An ever-growing number of studies have demonstrated that changes in the composition of our microbiomes correlate with numerous disease states, raising the possibility that manipulation of these communities could be used to treat disease. The gut microbiota has been implicated not only in diseases of the gastrointestinal tract but also in several extra-intestinal disorders, such as obesity, diabetes, and metabolic syndrome.
Key question to be addressed is which commensal bacteria and their metabolites may have a prebiotic or health improving function associated with gut health.
Fig.1 Gut health use case
##Use case description# Goal: Identify novel relationships between gut-commensals and health benefits.
Workflow: the query will start with a list of bacteria to find direct (Fig.2) and indirect (Fig.3) relations with a list of health benefits.
Intermediate concepts relevant to this search: other bacteria and/or metabolites/food compound (Fig.4).
Possible extensions: bacterial metabolic pathways, human physiological pathways and genes (Fig.5).
Search result output: clickable HTML pages; interactive graph.
Additional functionality: an automated search and reporting system generating state-of-the-art overviews on a regular basis supplemented with an alerting system of new findings.
Fig.2 Direct relations scheme
Fig.3 Indirect relations scheme
Zooming in on Figure 3, Figure 4 shows an overview of the metabolites and associated metabolic pathways, foods, human genes and pathways (including the relevant data sources). Fig.4 Linking metabolite/food compound data
Fig.5 The bigger picture
##Pilot workflow# A pilot workflow (old EKP API) was generated to search for relations between 10 commensal and 6 health benefit terms. These input terms were automatically mapped to concepts in EKP and the workflow resulted in two direct relations. For comparison, co-occurrence text-mining revealed 16 relations between 10 commensals and 4 (out of the 6) health benefit terms in Medline abstracts. Possible explanations for the different result:
- automatic mapping of an input term to a concept in EKP is matching 30-80%.
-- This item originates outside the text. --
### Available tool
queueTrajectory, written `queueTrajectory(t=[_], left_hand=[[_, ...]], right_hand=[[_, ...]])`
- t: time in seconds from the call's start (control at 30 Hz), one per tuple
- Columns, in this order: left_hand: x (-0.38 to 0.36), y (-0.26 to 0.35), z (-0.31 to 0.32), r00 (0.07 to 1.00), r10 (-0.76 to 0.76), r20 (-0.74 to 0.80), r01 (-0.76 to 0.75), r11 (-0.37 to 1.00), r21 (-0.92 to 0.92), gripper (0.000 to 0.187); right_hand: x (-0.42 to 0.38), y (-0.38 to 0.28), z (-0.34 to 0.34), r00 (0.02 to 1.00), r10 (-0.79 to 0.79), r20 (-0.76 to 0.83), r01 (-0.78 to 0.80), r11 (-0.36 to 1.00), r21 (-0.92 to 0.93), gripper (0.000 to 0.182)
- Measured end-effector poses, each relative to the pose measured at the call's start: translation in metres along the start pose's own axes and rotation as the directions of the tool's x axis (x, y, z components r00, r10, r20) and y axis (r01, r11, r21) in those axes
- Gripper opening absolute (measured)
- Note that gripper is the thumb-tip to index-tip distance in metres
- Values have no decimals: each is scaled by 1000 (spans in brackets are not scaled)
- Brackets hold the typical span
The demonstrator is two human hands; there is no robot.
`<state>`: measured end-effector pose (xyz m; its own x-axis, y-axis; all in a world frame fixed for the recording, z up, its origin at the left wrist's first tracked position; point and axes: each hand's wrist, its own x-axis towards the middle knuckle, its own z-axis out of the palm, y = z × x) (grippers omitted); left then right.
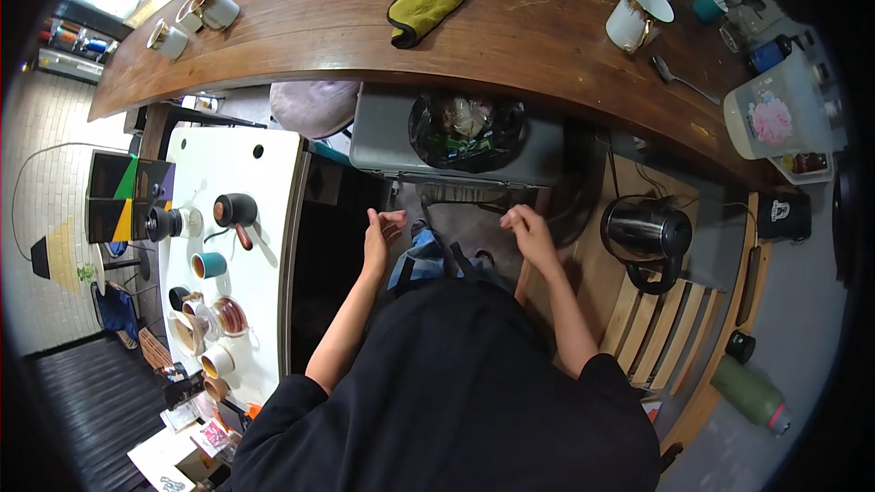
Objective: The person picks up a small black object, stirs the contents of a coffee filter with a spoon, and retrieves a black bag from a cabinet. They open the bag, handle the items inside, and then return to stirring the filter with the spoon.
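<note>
Black plastic bag (pixel 428 132): mouth spread wide, loosely filled with crumpled wrappings; set on grey box (pixel 374 141), lower than the wooden counter (pixel 314 27) and just at the near edge.
Left hand (pixel 383 235): released, fingers partly spread and bent; held off the near side of the wooden counter, below and left of the bag, touching nothing visible.
Right hand (pixel 529 226): fingers curled; cannot tell whether grasping anything small; held off the same side of the wooden counter, farther right.
Yellow-green cloth (pixel 430 2): dark-edged, lying rumpled on the wooden counter, around mid-length.
White mugs, left group (pixel 219 9): three, gold-trimmed, near the left end of the wooden counter.
White mugs, right group (pixel 629 27): two, close together, toward the right end of the wooden counter.
Spoon (pixel 684 80): metal, lying near the right end of the wooden counter.
Plastic tub (pixel 738 118): translucent, pink flower on side, at the right end of the wooden counter.
Electric kettle (pixel 647 237): black, lower than the wooden counter, at right.
White table (pixel 260 255): at left, on the near side of the wooden counter; bearing black pot (pixel 235 208) with wooden handle, teal cup (pixel 211 265) and glass coffee server (pixel 230 316).
</note>
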<state>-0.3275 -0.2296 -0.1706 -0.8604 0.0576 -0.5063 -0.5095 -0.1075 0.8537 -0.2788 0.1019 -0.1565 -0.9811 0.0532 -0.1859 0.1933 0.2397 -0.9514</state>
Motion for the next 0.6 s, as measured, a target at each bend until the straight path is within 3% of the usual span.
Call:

- UMLS is focussed on human disease rather than health benefits.
- UMLS has concepts for bacteria at species level and only few? at strain level.
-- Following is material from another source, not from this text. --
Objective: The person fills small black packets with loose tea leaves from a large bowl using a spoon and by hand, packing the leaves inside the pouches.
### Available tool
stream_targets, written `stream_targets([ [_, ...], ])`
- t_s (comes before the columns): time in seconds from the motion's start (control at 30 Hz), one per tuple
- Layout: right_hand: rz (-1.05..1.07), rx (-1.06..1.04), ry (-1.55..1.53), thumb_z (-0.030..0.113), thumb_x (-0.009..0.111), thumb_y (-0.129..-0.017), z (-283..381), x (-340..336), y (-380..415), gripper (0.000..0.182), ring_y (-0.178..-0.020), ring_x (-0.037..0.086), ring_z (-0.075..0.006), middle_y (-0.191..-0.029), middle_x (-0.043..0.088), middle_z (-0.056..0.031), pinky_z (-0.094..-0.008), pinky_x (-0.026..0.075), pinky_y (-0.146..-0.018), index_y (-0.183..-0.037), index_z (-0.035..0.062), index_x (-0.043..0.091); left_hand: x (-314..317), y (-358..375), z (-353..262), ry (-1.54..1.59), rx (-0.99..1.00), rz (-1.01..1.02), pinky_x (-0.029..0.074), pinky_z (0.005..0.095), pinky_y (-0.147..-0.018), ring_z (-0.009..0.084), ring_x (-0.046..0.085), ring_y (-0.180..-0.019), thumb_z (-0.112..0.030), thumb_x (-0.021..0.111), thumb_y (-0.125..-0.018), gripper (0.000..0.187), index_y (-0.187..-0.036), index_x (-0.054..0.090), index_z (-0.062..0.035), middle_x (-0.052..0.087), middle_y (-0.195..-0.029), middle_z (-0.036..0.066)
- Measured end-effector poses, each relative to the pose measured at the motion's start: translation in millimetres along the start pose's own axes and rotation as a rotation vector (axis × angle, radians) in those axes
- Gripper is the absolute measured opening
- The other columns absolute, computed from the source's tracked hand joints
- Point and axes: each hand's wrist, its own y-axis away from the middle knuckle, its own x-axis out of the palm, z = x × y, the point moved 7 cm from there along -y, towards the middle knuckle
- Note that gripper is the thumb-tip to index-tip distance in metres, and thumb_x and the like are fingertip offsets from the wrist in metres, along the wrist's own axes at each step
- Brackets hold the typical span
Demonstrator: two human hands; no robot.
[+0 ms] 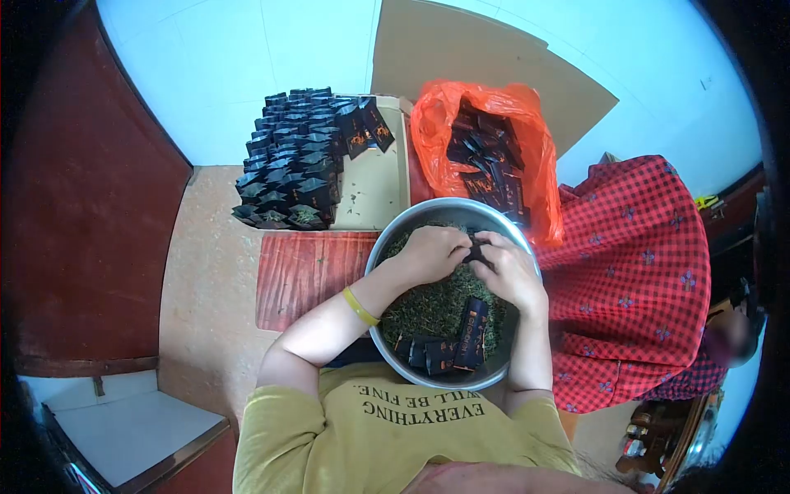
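Over the far side of a metal bowl of dried green leaves, my two hands meet at a small black pouch. My left hand pinches it from the left, fingers curled. Thumb and fingers of my right hand close on its other side. Most of the pouch is hidden behind the fingers. Several more black pouches with orange print lie on the leaves at the bowl's near side.
Beyond the bowl, a shallow cardboard box holds rows of upright black pouches. An orange plastic bag of flat pouches stands beside it. A red checked cloth hangs at the right. Another person is at the far right.
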Motion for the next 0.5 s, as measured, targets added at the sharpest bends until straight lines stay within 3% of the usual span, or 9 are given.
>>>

- Semantic Medline, the data source of these relations, is a repository of semantic predications (subject-predicate-object triples) extracted from Medline. Semantic Medline does not contain bacterium - health benefit relations, as extraction is restricted to specific concept-relation-concept patterns.
- the current version of the Euretos Knowledge Platform is biased to data related to human disease and pharmacological treatment.
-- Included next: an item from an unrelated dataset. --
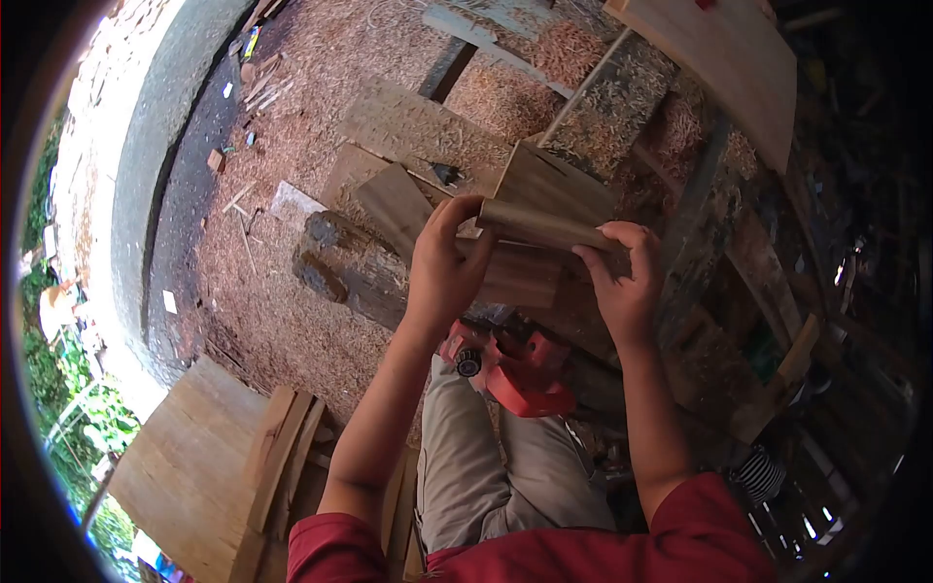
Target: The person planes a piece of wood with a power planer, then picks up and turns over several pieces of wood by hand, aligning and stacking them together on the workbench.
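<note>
Boards (418, 136) and a log (355, 267) are crowding the space beyond the hands; a red tool (515, 374) is blocking below. Sawdust floor (282, 321) to the left is lying open.

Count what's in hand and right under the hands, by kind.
Hands: 2, left and right
Wooden pieces held: 1, the wooden piece gripped at both ends
Red power tools: 1, the red power tool below the hands
Logs: 1, the log on the shavings
Total: 5
</note>
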`<state>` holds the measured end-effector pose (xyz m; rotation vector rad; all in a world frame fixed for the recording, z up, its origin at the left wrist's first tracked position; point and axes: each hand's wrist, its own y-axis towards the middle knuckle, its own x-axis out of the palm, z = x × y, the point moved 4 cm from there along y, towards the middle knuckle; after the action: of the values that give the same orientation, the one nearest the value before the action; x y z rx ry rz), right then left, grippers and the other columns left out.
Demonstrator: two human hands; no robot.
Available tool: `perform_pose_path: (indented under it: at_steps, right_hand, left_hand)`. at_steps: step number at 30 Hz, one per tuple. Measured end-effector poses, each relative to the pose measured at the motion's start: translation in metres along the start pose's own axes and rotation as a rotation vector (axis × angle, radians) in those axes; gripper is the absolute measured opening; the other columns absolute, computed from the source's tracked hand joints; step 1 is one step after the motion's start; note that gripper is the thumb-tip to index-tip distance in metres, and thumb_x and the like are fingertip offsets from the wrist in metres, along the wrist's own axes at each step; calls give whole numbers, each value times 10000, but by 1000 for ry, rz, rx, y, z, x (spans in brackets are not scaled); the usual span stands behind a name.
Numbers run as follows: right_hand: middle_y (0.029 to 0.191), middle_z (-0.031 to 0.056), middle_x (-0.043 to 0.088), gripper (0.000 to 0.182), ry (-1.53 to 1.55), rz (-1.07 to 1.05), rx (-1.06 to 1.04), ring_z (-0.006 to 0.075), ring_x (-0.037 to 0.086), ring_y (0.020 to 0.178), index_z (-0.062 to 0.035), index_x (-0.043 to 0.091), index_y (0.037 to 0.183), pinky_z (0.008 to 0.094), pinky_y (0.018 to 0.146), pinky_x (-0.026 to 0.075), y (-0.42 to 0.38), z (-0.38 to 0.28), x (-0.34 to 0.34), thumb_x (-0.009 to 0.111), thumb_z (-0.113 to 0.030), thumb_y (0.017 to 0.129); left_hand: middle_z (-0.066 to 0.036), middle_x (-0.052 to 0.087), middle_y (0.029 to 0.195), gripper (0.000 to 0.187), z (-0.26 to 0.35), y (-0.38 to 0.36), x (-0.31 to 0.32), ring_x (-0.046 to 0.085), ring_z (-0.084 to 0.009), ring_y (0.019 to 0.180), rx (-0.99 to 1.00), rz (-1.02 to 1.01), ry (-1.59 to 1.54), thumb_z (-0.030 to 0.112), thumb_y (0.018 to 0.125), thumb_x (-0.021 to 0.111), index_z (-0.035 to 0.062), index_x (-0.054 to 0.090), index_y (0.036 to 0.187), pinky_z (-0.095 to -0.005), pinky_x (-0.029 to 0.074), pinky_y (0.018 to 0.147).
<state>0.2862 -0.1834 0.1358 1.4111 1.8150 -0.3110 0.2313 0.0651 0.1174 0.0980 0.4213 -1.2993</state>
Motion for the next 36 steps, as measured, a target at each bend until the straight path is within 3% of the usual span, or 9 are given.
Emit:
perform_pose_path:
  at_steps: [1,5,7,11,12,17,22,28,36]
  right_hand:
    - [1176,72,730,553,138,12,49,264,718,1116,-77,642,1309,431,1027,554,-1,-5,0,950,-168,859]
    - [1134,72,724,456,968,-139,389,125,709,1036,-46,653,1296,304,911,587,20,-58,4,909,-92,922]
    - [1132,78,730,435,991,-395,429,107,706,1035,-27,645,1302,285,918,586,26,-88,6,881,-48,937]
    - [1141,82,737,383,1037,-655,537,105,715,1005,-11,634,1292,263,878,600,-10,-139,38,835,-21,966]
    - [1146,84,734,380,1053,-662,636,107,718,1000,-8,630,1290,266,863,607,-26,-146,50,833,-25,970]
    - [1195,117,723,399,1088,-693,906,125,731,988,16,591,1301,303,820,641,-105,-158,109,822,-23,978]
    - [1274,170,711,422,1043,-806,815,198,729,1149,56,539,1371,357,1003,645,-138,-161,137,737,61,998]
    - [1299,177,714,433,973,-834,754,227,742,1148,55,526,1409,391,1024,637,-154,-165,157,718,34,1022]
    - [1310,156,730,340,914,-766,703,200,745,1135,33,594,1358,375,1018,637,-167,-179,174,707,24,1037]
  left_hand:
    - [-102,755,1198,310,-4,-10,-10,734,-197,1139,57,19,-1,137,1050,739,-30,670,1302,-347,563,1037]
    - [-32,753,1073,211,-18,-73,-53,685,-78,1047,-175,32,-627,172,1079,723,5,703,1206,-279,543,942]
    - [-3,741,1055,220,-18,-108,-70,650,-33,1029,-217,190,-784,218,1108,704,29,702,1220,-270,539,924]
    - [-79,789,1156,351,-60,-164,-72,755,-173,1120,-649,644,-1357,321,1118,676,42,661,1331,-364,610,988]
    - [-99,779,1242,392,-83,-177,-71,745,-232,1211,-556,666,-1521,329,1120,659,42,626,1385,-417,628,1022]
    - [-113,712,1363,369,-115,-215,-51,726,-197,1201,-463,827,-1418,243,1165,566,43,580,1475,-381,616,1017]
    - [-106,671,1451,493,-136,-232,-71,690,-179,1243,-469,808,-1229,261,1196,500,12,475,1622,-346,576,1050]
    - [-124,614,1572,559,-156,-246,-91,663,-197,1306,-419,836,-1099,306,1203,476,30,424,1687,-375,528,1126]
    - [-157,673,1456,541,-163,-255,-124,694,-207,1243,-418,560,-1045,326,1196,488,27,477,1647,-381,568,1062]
To identify indirect interactions, compounds (by semantic category?) or human diseases (by semantic category?) were added to the workflow as intermediate concepts. In addition, these concepts should have a label/attribute 'gut' OR 'intestines'. This search produced more relations, however, most compounds identified were very general, like 'DNA', 'glucose' and 'growth factor'. None of the indirect relations analyzed made sense. For example, E.coli was used as a vehicle to produce a certain growth factor in one abstract and linked by the concept 'growth factor' to a relation of a different growth factor with a certain health benefit in another abstract.
Based on the findings above, the term lists were supplemented with manually assigned UMLS CUIs and semantic types. Furthermore, additional manually curated data sources were identified for ingestion in EKP to include data more relevant to the use case.